Detached eclipsing binaries (DEBs) are pairs of stars orbiting each other and eclipsing periodically, but apart from that show almost no direct interactions. Since they do not interact, their components evolve as single stars, but thanks to the fortunate geometry, which results in eclipses, we can measure basic stellar properties, difficult or even impossible to obtain from single stars. One of them is mass, the most crucial parameter that determines life of a star. This makes DEBs one of the most important objects in astronomy. With new generation of high-resolution spectrographs, like HIDES, we are able to measure radial velocities (RVs) of DEBs much more precisely than several years ago, and from them calculate masses of stars with smaller uncertainty. Having precise masses (and other parameters) for a large number of stars not studied previously, was one of the goals of the RV survey of DEBs conducted with OAO-188cm and HIDES.

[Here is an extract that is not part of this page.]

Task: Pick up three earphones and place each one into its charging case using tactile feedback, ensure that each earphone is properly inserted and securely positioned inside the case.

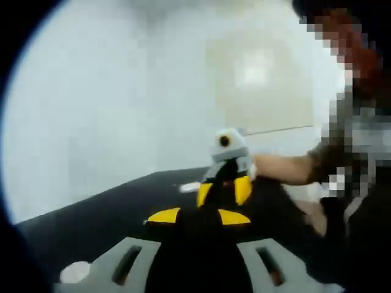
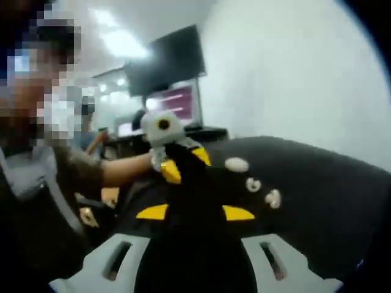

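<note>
Both grippers are raised above a black table [image 2: 317, 183] and face each other. My left gripper [image 1: 199, 215] rises from the bottom of its view, its yellow-tipped jaws together with no gap showing. My right gripper [image 2: 195, 212] looks the same. The right gripper [image 1: 223, 190] appears ahead in the left gripper view, and the left gripper [image 2: 186, 163] ahead in the right gripper view. Three small white items lie in a row on the table: an oval one [image 2: 236, 164] and two smaller ones [image 2: 253, 184] [image 2: 272, 198]. They are too blurred to tell earphone from case.
A white piece [image 1: 189, 187] lies on the table beyond the right gripper, and another white round thing [image 1: 74, 271] sits low left. A person's forearm [image 1: 281, 168] reaches in behind the grippers. A dark monitor [image 2: 165, 61] hangs at the back; a pale wall [image 1: 122, 91] stands beyond the table.
</note>
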Action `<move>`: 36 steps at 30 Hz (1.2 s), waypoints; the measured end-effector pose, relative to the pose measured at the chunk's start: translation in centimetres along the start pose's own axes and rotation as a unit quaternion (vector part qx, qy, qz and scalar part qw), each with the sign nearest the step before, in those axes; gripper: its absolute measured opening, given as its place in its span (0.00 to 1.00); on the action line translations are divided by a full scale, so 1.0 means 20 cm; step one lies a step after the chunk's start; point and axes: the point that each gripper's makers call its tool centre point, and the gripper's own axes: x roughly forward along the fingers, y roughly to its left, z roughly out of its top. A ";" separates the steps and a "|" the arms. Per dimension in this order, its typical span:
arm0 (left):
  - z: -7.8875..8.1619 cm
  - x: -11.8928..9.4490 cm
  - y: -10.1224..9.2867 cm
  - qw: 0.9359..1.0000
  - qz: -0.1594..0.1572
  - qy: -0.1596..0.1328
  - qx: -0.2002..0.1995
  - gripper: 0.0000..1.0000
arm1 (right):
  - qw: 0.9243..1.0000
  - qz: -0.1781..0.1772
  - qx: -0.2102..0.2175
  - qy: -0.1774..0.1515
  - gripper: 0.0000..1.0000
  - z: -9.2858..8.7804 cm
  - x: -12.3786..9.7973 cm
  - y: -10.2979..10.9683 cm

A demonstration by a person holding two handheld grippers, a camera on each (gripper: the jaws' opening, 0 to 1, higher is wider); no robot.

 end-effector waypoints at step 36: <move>-0.22 0.03 -0.07 0.993 -0.030 0.112 -0.011 0.22 | 0.995 0.013 0.059 0.083 0.34 -0.12 0.04 0.06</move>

The survey started in 2014 and lasted till the end of 2017. It was a part of a larger project, initiated in 2011 in Chile. With HIDES we have collected over 1200 spectra of 100 DEBs. We focused on systems that show unusual characteristics or contain stars of rare or poorly studied classes. We have also focused on bright DEBs observed by the Kepler satellite, so we could take advantage of its exquisite photometry.

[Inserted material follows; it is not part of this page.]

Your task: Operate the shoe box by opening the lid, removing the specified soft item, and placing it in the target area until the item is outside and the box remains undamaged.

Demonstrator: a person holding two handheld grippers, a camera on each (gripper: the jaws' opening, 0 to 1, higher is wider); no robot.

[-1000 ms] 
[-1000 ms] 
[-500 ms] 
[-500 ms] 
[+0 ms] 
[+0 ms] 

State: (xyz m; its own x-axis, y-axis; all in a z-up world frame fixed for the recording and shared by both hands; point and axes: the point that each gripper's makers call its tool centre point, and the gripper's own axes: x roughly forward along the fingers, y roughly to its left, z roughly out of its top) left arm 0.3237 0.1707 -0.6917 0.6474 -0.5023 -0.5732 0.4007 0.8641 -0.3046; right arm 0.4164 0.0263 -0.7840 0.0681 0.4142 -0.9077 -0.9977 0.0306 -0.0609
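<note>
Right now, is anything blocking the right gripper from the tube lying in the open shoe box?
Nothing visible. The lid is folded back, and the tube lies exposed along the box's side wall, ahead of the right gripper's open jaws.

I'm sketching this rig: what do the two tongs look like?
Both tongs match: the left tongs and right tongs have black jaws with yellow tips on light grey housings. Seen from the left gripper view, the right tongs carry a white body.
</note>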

Observations of large number of stars lead to many discoveries. One of the first published results was an analysis of KIC 9246715 (Fig. 1). It is a system which contains a solar-type oscillator, a kind of pulsating star, for which is also possible to obtain masses and other parameters, applying methods of asteroseismology. For only the second time in history (at the time of publication), these results could be directly compared with parameters obtained directly from DEB analysis. Moreover, this binary turned out to be composed of two red giants, only the third one known in our Galaxy with parameters measured with such a good precision. Another interesting class of pulsating stars are so called γDor-type stars. Also in these cases, there are only several known examples of such stars in eclipsing binaries, and in our survey we have found another one – KIC 10031808.

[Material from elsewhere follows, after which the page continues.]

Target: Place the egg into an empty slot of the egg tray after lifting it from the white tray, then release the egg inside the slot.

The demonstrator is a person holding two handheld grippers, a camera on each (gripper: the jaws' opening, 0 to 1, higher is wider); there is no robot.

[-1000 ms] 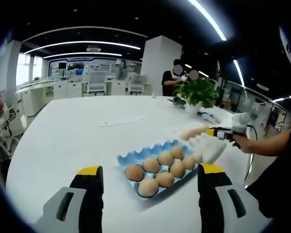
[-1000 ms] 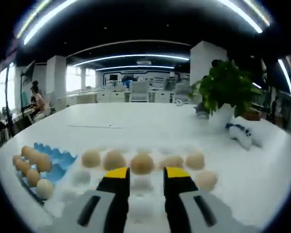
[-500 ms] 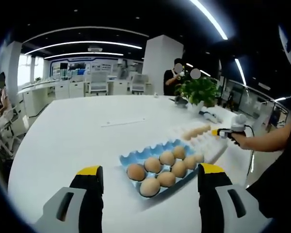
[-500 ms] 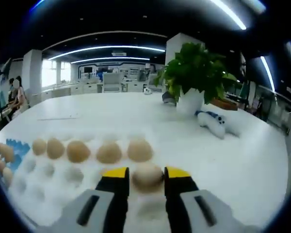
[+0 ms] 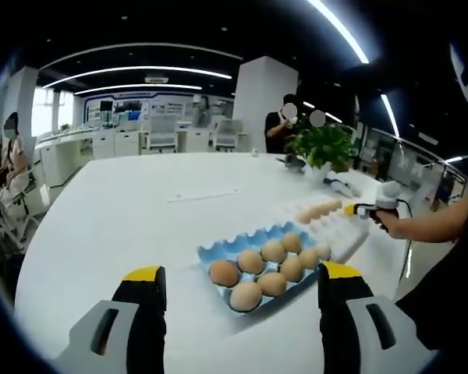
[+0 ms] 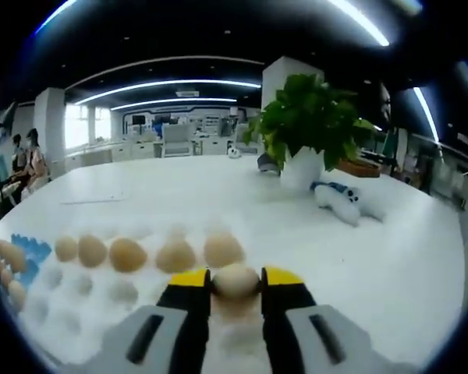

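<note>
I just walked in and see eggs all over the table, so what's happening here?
A person is moving eggs with two hand-held grippers. The right gripper has its jaws closed on an egg over the white tray, where five more eggs sit in a row. The left gripper is open and holds nothing, in front of the blue egg tray, which holds seven eggs.

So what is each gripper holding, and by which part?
Right gripper pinches an egg by its two sides. Left gripper holds nothing.
</note>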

Figure 1: Radial velocity curve of KIC 9246715, a Galactic eclipsing binary containing two red giants, one of which is showing solar-type oscillations.
One of the most intriguing cases was another Kepler eclipsing binary, that also includes a pulsating (hybrid δSct/γDor) object – KIC 4150611. From the satellite's observations we knew about four independent periods of eclipses, and a closer look revealed three point sources in high angular resolution images. HIDES observations helped to establish, that the two brighter sources contain at least five distinct stars, in a complicated configuration responsible for three out of four eclipsing periods. Thanks to the HIDES data we could also measure the properties of some of the stars and estimate the age of the system. It is still an open question where does the fourth set of eclipses come from, and how many stars are actually in the system. We suspect there could be up to seven, but observations continue.
The whole survey brought many more interesting results, that are still to be published. Among them are discoveries of new multiple systems, low mass stars, or pre-main-sequence objects. Our observations were also supplemented with photometry from the MITSuME telescope in OAO, for example for a sample of DEBs containing two very different components – a hot, bright primary star and a cold, small, red secondary (Fig. 2). Such systems are also quite unusual, and valuable for testing the models of stellar structure and evolution.
Analysis of all the data collected at OAO is ongoing and more results will be published in the near future.
Figure 2: Radial velocity (left) and light curves (right) of ASAS-073, a system composed of two very different stars. Observations include spectroscopic data from OAO-188cm/HIDES and photometry from MITSuME.